でも、先生の顔をみると「それでも、やっぱり好きだ」と思えてしまう自分自身に嫌気がさしていた。
「ごめん、大丈夫?」
授業中にバレーボールのアンダーキャッチを練習をしていたときだった。
ペアになったカナちゃんが放ったボールの当たりどころが悪く、私の手は赤く腫れてジンジンと痛んだ。

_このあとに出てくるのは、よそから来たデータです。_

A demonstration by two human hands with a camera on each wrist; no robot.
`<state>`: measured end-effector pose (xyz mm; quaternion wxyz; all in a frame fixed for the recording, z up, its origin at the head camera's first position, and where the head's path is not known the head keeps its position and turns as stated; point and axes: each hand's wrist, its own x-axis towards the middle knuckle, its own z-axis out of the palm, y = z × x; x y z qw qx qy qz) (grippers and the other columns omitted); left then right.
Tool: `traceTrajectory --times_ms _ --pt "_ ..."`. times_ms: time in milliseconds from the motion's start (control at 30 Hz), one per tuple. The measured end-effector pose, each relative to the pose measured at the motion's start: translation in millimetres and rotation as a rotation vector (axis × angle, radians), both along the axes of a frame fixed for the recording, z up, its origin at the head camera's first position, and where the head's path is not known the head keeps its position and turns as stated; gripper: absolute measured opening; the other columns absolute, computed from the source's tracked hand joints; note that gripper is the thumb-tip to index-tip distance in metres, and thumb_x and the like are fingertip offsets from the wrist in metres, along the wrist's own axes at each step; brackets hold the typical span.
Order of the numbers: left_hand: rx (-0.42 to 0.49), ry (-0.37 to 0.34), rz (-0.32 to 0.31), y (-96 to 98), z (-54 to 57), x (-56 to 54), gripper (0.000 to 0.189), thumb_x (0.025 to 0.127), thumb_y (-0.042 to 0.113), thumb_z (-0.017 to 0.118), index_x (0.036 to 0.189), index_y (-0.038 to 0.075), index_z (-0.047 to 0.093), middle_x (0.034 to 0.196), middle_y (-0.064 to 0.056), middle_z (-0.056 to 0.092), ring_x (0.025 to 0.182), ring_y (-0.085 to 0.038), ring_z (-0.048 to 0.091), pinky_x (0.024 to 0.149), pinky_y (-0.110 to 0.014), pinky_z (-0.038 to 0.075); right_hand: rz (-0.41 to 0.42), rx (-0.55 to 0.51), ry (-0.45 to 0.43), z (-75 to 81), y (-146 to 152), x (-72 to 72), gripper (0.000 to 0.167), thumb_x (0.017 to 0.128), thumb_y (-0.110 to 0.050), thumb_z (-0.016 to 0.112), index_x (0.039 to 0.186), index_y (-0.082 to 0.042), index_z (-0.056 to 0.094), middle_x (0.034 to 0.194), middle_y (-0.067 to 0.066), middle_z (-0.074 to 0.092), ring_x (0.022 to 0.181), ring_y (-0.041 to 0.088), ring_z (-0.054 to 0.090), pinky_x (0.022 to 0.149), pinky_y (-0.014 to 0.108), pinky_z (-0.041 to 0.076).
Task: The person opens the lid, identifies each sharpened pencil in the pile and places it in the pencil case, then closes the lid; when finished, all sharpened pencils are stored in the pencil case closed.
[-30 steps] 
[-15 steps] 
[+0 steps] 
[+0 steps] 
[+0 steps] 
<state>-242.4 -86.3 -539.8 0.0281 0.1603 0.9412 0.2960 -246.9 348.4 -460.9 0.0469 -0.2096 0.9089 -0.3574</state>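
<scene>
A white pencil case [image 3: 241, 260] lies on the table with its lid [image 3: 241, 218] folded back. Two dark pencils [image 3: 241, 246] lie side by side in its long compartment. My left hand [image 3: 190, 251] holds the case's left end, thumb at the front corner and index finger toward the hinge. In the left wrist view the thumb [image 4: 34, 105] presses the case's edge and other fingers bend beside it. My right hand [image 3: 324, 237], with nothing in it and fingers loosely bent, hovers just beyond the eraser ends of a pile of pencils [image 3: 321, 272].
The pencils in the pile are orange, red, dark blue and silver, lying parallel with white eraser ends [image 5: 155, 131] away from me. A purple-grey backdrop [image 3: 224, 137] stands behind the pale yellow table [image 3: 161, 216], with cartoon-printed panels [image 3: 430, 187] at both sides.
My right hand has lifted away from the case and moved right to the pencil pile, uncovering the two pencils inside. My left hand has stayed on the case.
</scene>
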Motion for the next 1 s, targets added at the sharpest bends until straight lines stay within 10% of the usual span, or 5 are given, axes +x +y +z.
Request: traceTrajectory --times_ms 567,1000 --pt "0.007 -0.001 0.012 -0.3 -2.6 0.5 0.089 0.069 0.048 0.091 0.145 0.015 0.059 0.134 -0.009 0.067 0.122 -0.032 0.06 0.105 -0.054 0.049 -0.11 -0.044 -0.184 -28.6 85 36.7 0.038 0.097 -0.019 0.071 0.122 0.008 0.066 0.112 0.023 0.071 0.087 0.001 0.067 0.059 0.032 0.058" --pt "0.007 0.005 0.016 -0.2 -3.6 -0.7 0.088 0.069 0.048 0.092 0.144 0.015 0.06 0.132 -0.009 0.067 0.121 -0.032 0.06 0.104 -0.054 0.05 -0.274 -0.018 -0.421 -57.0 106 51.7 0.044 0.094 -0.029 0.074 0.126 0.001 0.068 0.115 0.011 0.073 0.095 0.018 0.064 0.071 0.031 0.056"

異変に気付いた西崎先生が咥えていた白いホイッスルを口元から離すと、早足にこちらへ寄って来る。
「どうした、大丈夫か」
咄嗟に引っ込めようとした私の腕を、先生がしっかりと掴んだ。
「腫れてきてるな……保健室に連れて行くから、みんな各自で練習続けてて」
先生が私の顔を覗き込みながら、心配そうに「歩けそうか?」と尋ねた。
「足は怪我してないんだから普通に歩けるっしょ、ニッシーもしかして天然?」
背後にいた女子グループが高らかに笑い出す。
「うるさいなぁ。ちゃんと練習しとけよ」
「はぁい」
大きな手に軽く背中を押されて、私はのろのろと歩き出す。
授業中だから当たり前だけど、廊下はしんと静まり返っていて、窓からさす日差しが先生の髪を淡く縁取っていた。
まるで、この世に私と西崎先生の二人きりみたいだった。
保健室がたった一つ下の階にある事を、これ程までに恨んだ事はない。
ドアノブに掛けられている"本日出張中。御用のある方は職員室まで"と書かれたプレートをひっくり返して、西崎先生は保健室へと入って行く。